(Instructions to follow) Read through the listing below and copy each line in which the word "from" occurs.
───── Material provided ─────
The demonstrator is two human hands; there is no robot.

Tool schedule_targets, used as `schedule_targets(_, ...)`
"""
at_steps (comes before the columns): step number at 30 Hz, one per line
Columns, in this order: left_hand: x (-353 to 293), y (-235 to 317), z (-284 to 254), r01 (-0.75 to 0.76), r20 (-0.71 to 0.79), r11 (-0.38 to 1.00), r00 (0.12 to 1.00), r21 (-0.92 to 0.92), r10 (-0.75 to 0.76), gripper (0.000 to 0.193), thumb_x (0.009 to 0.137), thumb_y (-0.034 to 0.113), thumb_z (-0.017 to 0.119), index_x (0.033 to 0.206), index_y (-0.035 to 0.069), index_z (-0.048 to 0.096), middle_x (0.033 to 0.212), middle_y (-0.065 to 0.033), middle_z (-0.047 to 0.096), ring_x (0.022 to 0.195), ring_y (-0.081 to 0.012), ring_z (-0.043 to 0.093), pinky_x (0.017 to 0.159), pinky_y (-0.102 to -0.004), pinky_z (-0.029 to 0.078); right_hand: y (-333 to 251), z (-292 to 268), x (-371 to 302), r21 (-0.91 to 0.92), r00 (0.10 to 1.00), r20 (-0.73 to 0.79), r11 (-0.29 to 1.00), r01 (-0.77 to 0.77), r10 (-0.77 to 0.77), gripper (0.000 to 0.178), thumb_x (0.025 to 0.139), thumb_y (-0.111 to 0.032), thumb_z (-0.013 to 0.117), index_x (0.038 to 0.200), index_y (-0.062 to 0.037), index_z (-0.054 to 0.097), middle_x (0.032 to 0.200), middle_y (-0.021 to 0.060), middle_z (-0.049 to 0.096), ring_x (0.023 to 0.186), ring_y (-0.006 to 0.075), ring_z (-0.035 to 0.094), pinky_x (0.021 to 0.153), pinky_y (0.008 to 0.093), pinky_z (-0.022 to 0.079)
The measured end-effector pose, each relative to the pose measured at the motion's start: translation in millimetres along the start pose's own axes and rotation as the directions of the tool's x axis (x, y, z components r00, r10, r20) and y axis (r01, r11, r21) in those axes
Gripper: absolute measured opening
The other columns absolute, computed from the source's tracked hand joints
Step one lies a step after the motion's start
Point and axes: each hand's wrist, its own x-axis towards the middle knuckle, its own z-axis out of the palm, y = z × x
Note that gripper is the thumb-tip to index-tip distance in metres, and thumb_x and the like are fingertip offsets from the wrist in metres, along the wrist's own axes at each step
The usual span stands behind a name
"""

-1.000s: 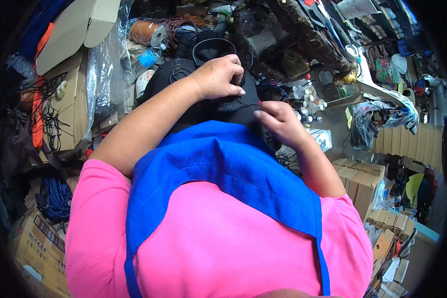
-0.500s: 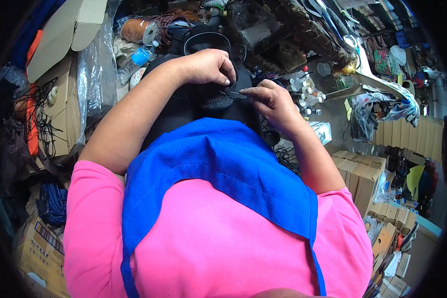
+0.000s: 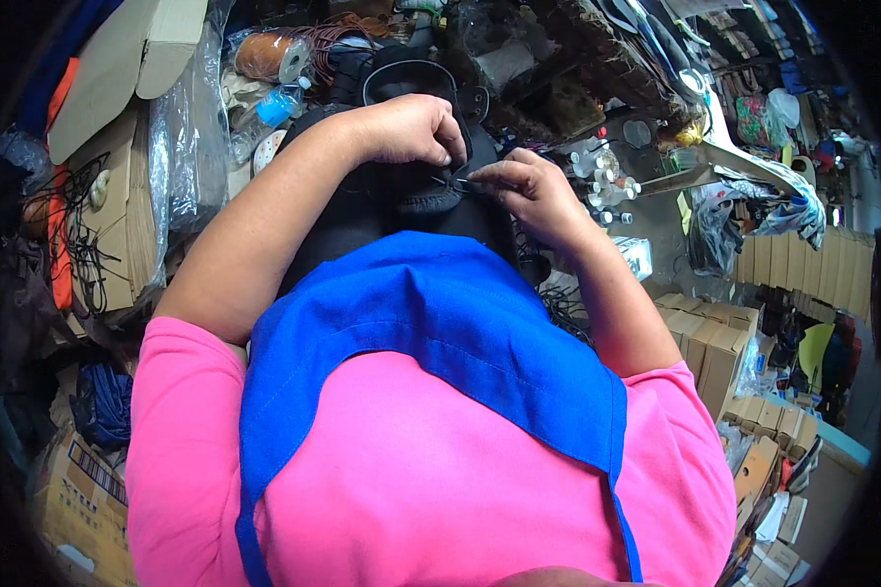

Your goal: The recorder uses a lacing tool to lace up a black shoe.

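Observation:
On my lap lies a black shoe (image 3: 429, 203) with a puckered, stitched edge facing me. My left hand (image 3: 413, 130) is closed on its upper part, fingers bent down over the dark material. Just right of it, my right hand (image 3: 531, 194) pinches a thin, dark, narrow tool (image 3: 463, 183), whose tip points at the edge of the shoe. The exact kind of tool is too small to tell. A black strap or loop (image 3: 409, 67) rises beyond my left hand, and how it joins the shoe is hidden.
Cardboard sheets (image 3: 117, 205) and clear plastic (image 3: 188, 147) stand at the left. An orange thread spool (image 3: 264, 57) and a plastic bottle (image 3: 279, 104) lie farther off. Several small bottles (image 3: 607, 181) stand at the right, above stacked cardboard boxes (image 3: 710, 333).
My right hand has shifted slightly left, bringing its fingertips and the thin tool closer to the shoe's edge. My left hand stays almost in place.

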Motion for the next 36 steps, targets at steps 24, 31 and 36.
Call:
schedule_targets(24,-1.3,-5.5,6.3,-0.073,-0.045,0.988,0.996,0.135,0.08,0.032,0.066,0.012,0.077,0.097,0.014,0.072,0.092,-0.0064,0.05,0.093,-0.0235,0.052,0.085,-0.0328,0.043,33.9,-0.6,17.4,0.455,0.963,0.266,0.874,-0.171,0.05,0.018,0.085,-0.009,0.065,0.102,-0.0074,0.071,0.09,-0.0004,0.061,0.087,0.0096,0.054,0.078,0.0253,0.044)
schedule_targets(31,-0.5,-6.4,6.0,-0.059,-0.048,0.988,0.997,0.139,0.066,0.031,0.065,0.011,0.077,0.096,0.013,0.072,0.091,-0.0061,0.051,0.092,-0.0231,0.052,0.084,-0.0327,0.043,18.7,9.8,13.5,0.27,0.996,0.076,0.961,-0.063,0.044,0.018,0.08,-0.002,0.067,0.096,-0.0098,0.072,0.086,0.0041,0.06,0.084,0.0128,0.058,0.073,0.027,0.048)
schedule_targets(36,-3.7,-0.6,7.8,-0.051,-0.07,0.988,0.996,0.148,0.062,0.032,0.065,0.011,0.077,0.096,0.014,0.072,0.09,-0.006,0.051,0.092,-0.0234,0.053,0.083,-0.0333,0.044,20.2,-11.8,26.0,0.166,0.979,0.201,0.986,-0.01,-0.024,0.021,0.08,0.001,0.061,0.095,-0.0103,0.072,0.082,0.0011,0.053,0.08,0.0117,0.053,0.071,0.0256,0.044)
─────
(Answer area)
The other columns absolute, computed from the source's tracked hand joints
Note that gripper is the thumb-tip to index-tip distance in metres, and thumb_x and the like are fingertip offsets from the wrist in metres, along the wrist's own axes at each step

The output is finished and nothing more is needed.